I'm not doing the Swedish Bikini Team, so restraint. Anyway, Sweden, Afghanistan and Iceland are in the UN in spite of not being Allies. No-one can agree if this is good or bad for the organisation |
“A Home for the United Nations”
Further bulletin: Uno delegates like New York City.
“End of Session” and “Permanent
Conscription” Parliament has gone home for Christmas, and National Service will
continue indefinitely, so as to supply 465,00 of the 750,000 men required. The
paper suggests that Labour’s hostility to conscription should be channelled
into keeping the term down to 18 months rather than in futilely agitating for
its elimination.
“World Food Fights” The Americans
are still abandoning government buying of food for foreign states, and they are
still not interested in John Boyd Orr’s World Food Board.

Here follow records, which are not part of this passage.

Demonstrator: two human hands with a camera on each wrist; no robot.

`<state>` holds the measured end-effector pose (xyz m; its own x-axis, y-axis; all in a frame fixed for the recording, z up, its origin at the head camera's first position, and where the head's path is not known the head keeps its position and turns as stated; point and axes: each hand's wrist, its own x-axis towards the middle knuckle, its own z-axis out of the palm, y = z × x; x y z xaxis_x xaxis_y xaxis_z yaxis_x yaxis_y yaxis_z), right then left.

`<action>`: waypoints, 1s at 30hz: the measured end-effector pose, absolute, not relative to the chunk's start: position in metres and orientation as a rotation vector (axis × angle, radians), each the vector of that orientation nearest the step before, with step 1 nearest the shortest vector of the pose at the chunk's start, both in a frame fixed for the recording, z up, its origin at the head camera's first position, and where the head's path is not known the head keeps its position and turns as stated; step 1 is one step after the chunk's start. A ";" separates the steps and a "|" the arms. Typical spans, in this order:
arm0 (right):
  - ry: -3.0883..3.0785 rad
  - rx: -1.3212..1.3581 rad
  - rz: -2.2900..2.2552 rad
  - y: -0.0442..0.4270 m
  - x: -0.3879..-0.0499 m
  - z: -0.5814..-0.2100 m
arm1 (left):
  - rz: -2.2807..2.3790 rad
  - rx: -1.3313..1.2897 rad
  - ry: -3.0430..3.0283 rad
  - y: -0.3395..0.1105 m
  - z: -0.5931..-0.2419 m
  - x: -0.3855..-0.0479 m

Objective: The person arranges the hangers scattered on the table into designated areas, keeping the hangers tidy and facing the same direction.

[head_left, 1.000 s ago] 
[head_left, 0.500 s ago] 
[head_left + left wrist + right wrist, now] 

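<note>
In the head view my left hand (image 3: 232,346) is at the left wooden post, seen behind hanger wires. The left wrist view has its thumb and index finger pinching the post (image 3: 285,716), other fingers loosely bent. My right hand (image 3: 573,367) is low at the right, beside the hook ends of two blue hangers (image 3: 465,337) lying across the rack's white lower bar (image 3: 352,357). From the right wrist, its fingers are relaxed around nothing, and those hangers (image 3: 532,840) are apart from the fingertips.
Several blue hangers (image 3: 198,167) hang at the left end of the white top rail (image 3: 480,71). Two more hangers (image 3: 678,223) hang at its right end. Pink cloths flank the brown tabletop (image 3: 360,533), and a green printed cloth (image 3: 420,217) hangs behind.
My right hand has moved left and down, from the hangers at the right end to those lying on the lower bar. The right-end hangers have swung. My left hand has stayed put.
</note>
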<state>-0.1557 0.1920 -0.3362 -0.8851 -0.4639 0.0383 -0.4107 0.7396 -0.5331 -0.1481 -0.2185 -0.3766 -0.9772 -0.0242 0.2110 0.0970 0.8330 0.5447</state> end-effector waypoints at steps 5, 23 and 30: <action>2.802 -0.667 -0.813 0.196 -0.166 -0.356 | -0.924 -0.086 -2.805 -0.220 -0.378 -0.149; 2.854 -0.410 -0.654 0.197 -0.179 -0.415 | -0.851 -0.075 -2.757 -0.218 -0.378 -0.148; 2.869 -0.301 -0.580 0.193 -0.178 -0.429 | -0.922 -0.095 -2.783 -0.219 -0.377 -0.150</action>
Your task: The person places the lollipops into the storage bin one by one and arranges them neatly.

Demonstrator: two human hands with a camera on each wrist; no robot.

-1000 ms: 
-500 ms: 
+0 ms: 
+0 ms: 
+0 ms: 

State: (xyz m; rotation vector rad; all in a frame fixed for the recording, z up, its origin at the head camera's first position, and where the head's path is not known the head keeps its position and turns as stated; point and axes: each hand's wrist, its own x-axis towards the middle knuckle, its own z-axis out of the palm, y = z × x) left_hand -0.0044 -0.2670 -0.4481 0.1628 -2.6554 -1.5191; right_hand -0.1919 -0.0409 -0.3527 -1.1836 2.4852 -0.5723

“Full Employment at the ITO” At the
ITO, the Americans want “free trade,” at a maximum volume of trade in good
years, and the Australians and others want “full employment.” Neither side will
admit to any contradiction between the objectives, but the only solution they
seem to agree on is a sort of economic Kellogg Pact, in which all the nations
guarantee never to have a slump; if they do have a slump, they become the
common enemy of all mankind, and everyone can go back to trade discrimination
against them so that they cannot export their unemployment. The paper wanders
the terrain and then arrives in a heap at the idea of a “floor on minimum trade
of nations, in pairs or in groups.” It points to the acquittal of Dr. Schacht
as putting this back on the table, and then does that English thing where they
dig America’s ribs for being such a yokel.
“Appeasement in Palestine” You would
think that not having money, or bayonets, might be a reason to appease, but not
a bit of it! “The appeasement of the Semitic races does not pay.” And,
meanwhile, the world is taken with a generous impulse to “help refugees in
general, and Jews in particular, into any country but its own.”
“Better Housing Progress” Whatever
was bothering Mr. Crowther is definitely on the mend, because this article
actually manages not to sound discouraged that housebuilding is up.
In news relating to recruitment, the
Colonial Office and metropolitan police forces are having trouble finding
staff, probably because they are not paying enough.
The Japanese are excitable. [The Greeks are not, but that is because they are semi-starved,
which makes people yearn for security, not revolution.
“Italian Partisans” Under Carlo Andreoni,
men of the old Popular Resistance Movement have launched a rural movement
consisting of “squatting” in depopulated villages and working the land.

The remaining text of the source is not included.